» Exercise brief
What are the lines, written out exactly, from the one containing "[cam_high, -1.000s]" to the end of the entries below? Include both ends and nothing more.

» Extracted entries

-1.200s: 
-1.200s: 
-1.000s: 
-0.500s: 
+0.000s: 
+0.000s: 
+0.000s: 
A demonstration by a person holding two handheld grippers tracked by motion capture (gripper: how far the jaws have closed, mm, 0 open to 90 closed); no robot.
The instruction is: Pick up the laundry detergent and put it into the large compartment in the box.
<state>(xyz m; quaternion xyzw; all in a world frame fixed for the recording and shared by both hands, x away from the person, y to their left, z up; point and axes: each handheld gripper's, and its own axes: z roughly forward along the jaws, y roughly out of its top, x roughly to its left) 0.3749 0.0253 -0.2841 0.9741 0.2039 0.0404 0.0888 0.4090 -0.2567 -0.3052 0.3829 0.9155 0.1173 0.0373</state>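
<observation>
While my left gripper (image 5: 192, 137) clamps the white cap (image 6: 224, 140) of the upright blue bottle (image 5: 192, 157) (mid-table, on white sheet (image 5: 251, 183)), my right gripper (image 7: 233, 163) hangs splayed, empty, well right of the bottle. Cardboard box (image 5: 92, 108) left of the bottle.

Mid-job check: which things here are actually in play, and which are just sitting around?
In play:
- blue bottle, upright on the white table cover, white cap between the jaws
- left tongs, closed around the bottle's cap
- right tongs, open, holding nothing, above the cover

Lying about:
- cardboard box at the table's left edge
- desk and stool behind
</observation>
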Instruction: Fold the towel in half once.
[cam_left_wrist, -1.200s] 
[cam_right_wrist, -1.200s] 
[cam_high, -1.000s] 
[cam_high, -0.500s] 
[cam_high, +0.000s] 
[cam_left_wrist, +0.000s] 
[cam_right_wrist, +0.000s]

» Exercise solution
[cam_high, -1.000s] 
[cam_high, -0.500s] 
[cam_high, +0.000s] 
[cam_left_wrist, +0.000s] 
[cam_right_wrist, +0.000s]

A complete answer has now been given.